WORK INSTRUCTION: Beneath this task are records; print exactly the stretch of them from the line with "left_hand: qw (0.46" through the line with "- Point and", both ends included.

RECORD EXCERPTS:
<<<<
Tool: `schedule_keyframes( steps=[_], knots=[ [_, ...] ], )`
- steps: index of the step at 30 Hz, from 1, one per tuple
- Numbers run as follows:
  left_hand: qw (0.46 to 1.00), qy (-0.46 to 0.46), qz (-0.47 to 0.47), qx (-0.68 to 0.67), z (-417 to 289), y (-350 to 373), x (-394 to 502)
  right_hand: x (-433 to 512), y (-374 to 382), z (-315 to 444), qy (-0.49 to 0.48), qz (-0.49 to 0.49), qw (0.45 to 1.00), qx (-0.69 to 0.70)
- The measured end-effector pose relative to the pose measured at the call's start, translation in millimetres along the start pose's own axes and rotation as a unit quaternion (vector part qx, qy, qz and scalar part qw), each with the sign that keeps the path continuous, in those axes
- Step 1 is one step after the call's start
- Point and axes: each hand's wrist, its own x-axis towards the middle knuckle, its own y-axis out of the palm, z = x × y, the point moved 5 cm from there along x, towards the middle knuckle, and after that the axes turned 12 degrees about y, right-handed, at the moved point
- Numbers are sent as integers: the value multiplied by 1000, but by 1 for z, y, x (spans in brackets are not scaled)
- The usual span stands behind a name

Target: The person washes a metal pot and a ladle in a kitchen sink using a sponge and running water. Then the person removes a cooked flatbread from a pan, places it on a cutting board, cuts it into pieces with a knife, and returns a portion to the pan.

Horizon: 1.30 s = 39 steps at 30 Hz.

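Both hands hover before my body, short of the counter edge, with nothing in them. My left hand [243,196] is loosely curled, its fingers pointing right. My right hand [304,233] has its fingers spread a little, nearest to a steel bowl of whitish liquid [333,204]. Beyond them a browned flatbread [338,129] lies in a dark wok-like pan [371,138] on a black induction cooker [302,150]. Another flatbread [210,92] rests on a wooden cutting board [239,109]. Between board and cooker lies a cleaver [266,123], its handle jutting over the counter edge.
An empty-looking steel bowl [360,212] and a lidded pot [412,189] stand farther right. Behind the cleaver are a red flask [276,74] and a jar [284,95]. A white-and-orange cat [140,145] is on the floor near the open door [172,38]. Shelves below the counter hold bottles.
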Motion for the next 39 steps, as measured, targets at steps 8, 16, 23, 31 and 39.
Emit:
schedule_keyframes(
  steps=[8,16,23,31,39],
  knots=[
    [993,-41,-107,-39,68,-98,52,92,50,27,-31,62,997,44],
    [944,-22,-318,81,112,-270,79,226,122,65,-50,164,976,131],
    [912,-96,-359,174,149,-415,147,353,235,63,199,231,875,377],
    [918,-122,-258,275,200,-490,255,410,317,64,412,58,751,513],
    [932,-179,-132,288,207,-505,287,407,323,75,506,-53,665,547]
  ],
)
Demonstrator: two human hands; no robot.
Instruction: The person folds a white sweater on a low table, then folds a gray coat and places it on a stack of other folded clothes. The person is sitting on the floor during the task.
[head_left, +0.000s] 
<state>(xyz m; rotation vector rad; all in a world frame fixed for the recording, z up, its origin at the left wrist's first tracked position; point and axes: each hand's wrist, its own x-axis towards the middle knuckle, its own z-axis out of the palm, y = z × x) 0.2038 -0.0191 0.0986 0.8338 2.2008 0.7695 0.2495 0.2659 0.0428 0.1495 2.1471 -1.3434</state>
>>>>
REPLY:
  left_hand: qw (0.46 to 1.00), qy (-0.46 to 0.46), qz (-0.47 to 0.47), qx (-0.68 to 0.67), z (-417 to 289), y (-350 to 373), x (-394 to 502)
  right_hand: x (-433 to 512), y (-374 to 382), z (-315 to 444), qy (-0.49 to 0.48), qz (-0.49 to 0.49), qw (0.45 to 1.00), qx (-0.69 to 0.70)
- The measured end-effector pose relative to the pose measured at the call's start, translation in millimetres along the start pose's own axes and rotation as a unit quaternion (vector part qx, qy, qz and scalar part qw), each with the sign that keeps the path continuous, in those axes
- Step 1 is one step after the call's start
- Point and axes: each hand's wrist, its own x-axis towards the middle knuckle, its own y-axis out of the palm, z = x × y, the point moved 5 cm from there along x, towards the middle knuckle, and after that the axes turned 12 degrees about y, right-handed, at the moved point

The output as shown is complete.